**The problem**
Both the line below containing "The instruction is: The" and the line containing "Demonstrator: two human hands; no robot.", along with every line between them, should be repeated exactly; no other line belongs in the answer.

**Collected material**
* * *

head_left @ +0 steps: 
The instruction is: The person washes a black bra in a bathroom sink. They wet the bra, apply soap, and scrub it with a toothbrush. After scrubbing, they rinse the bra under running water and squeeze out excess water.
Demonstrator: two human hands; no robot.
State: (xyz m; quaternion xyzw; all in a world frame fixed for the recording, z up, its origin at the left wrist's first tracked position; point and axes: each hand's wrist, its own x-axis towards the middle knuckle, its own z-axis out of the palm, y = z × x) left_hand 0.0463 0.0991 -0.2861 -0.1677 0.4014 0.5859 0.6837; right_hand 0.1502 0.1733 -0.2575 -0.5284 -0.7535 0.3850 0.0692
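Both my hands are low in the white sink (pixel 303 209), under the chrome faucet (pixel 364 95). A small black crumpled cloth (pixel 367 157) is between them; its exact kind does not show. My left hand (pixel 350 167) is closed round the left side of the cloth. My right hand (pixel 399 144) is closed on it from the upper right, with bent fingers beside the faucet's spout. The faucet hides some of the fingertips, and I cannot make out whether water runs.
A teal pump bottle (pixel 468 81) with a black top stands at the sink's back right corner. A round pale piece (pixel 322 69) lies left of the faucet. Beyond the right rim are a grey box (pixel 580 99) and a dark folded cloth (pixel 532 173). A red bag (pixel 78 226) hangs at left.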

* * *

**Result**
The instruction is: The person washes a black bra in a bathroom sink. They wet the bra, apply soap, and scrub it with a toothbrush. After scrubbing, they rinse the bra under running water and squeeze out excess water.
Demonstrator: two human hands; no robot.

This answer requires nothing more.